Task details:
The whole listing needs to be restated word for word.

----

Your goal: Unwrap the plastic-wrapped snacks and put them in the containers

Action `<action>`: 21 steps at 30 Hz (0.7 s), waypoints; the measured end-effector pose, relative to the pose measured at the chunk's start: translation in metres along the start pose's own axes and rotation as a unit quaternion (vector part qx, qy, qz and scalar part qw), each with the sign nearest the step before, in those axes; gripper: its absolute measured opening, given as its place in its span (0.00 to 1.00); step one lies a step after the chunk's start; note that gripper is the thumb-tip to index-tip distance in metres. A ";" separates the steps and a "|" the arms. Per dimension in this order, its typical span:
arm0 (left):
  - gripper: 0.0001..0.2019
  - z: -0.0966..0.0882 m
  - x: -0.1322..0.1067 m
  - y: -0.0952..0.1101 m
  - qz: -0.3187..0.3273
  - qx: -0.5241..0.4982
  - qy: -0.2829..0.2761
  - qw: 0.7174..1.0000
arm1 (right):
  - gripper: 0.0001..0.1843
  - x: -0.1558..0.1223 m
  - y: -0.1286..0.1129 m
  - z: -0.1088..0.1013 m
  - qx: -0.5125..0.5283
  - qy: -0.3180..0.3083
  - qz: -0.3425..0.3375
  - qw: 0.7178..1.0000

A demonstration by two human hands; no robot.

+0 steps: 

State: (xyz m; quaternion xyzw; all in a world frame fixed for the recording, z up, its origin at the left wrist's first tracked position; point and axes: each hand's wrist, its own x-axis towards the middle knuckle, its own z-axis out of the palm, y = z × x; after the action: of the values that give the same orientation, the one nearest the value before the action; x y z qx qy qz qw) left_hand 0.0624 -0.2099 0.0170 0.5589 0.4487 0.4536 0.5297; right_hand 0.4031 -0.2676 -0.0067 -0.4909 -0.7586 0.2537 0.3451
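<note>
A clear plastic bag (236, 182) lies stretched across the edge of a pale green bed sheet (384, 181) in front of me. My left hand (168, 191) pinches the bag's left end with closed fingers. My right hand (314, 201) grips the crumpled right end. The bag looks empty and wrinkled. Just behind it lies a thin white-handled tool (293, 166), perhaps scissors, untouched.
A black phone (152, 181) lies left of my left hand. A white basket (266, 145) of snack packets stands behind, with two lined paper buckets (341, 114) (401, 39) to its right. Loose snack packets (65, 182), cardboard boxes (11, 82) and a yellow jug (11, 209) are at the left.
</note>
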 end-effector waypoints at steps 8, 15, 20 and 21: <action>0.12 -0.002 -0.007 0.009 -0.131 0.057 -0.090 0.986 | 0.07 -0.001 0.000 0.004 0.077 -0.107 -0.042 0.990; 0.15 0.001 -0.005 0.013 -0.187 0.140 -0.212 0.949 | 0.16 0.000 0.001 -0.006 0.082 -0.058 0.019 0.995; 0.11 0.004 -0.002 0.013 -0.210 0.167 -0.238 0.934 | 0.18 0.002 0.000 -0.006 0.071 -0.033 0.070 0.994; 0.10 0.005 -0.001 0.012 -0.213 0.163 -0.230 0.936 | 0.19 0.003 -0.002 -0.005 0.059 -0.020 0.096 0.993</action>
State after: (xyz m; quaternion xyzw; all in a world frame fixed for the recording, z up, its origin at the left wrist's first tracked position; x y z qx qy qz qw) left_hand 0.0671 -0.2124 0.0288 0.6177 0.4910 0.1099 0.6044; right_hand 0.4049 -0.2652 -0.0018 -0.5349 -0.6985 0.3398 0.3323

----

Answer to this exercise:
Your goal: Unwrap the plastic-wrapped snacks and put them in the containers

Action `<action>`: 21 steps at 30 Hz (0.7 s), waypoints; the measured end-effector pose, relative to the pose measured at the chunk's start: translation in metres along the start pose's own axes and rotation as a unit quaternion (vector part qx, qy, qz and scalar part qw), each with the sign nearest the step before, in those axes; gripper: its absolute measured opening, given as its place in its span (0.00 to 1.00); step one lies a step after the chunk's start; note that gripper is the thumb-tip to index-tip distance in metres. A ";" separates the steps and a "|" the arms. Per dimension in this order, its typical span:
arm0 (left):
  - gripper: 0.0001..0.2019
  - z: -0.0966..0.0882 m
  - x: -0.1322..0.1067 m
  - y: -0.0952..0.1101 m
  - qz: -0.3187..0.3273
  - qx: -0.5241..0.4982
  - qy: -0.2829..0.2761
  - qw: 0.7174..1.0000
arm1 (right):
  - gripper: 0.0001..0.1843
  - x: -0.1558..0.1223 m
  - y: -0.1286..0.1129 m
  - z: -0.1088..0.1013 m
  - qx: -0.5125..0.5283
  - qy: -0.3180..0.3083
  - qz: -0.3425..0.3375
  - qw: 0.7178..1.0000

A demonstration by two human hands; no robot.

+0 steps: 

State: (xyz m; quaternion xyzw; all in a world frame fixed for the recording, z up, its origin at the left wrist's first tracked position; point and axes: each hand's wrist, its own x-axis towards the middle knuckle, its own z-axis out of the palm, y = z × x; after the action: of the values that give the same orientation, the one nearest the value before the action; x y z qx qy qz qw) left_hand 0.0624 -0.2099 0.0170 0.5589 0.4487 0.4536 0.5297; right_hand 0.4031 -0.2676 -0.0067 -0.4909 -0.7586 0.2537 0.3451
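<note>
A clear plastic bag (236, 182) lies stretched across the edge of a pale green bed sheet (384, 181) in front of me. My left hand (168, 191) pinches the bag's left end with closed fingers. My right hand (314, 201) grips the crumpled right end. The bag looks empty and wrinkled. Just behind it lies a thin white-handled tool (293, 166), perhaps scissors, untouched.
A black phone (152, 181) lies left of my left hand. A white basket (266, 145) of snack packets stands behind, with two lined paper buckets (341, 114) (401, 39) to its right. Loose snack packets (65, 182), cardboard boxes (11, 82) and a yellow jug (11, 209) are at the left.
</note>
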 end-effector waypoints at steps 8, 15, 20 and 21: <action>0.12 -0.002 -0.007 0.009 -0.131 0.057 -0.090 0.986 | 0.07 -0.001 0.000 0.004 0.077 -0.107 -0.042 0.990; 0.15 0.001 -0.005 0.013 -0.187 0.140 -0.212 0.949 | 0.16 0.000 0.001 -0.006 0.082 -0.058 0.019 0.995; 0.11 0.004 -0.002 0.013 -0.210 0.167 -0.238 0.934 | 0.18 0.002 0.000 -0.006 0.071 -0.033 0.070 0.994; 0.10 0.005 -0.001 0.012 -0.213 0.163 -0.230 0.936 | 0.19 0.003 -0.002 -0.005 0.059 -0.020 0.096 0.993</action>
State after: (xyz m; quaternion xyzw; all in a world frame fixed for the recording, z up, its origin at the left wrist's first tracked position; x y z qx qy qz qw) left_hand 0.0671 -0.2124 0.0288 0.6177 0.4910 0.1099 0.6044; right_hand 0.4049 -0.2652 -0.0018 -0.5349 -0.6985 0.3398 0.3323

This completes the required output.